18 novembre 2021

Mémoire des cahiers toilés

 «C'est un triste chemin que de monter et de descendre l'escalier d'autrui.»
                            Dante. La Divine comédie



J'avais oublié jusqu'à l'existence de Dante, Catherine me l'a remise en mémoire. Son mari est décédé des suites d'une démence il y a trois ans, et pour la première fois elle est revenue à sa bibliothèque des soirées studieuses. Un exemplaire d'époque de La divine comédie semblait l'attendre sur le bureau, ouvert sur un mince feuillet jauni, recommandant de s'inspirer autant que possible de la lecture du poète italien ("Autant que savoir, douter me plaît", souligné dans le texte).  Catherine m'explique qu'elle aussi oublie, ce pourquoi elle recopie dans un cahier toilé l'essentiel de ses découvertes et réflexions personnelles. "Je m'aperçois que mémoire et réflexion sont deux notions totalement différentes" souffle-t-elle, "et si je perds l'une, l'autre fonctionne comme à  20 ans, dès lors j'écris."

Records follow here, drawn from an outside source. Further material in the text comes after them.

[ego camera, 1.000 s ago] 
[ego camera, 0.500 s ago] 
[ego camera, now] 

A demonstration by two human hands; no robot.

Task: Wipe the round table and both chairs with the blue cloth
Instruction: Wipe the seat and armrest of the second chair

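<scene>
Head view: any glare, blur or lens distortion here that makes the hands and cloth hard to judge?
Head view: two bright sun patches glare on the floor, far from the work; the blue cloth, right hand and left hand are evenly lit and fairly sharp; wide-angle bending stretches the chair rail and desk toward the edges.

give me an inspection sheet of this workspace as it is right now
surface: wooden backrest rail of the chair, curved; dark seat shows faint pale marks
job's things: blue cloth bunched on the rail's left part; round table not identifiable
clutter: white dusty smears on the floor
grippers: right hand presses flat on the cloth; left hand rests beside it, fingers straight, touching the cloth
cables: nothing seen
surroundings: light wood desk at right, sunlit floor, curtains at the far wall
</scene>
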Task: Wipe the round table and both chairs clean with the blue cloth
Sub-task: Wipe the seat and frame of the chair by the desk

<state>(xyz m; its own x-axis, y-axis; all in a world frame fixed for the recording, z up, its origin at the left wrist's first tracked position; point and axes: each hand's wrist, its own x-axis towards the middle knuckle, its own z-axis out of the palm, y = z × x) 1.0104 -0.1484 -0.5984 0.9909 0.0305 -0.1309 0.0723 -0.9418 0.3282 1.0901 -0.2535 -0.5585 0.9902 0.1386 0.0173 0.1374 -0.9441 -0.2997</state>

Je la quitte pour rendre visite à une autre patiente, plus âgée, plus oublieuse, dont je note l'étonnant monologue: "Je ne sais pas où je suis, ni même plus qui je suis; heureusement qu'il y a des cartes d'identité, mais c'est ma fille qui la conserve car elle craint que je la perde. Dans la rue, des voisins ont placé la première guirlande, les fêtes ne doivent pas être loin, avec toutes ces images du passé qui se mêlent. Heureusement qu'on a encore tout ce bonheur dans la tête. Je n'entends plus bien, j'ai les oreilles bouchées, tant mieux, ainsi les souvenirs heureux ne pourront pas sortir. "

On quitte tout cela avec des sentiments mélangés, dehors le ciel est gris plombé d'un côté, tout bleu de l'autre, l'automne est capricieux. Comme la vie sans doute, heureusement qu'on a la possibilité de garder tout ce bonheur dans la tête.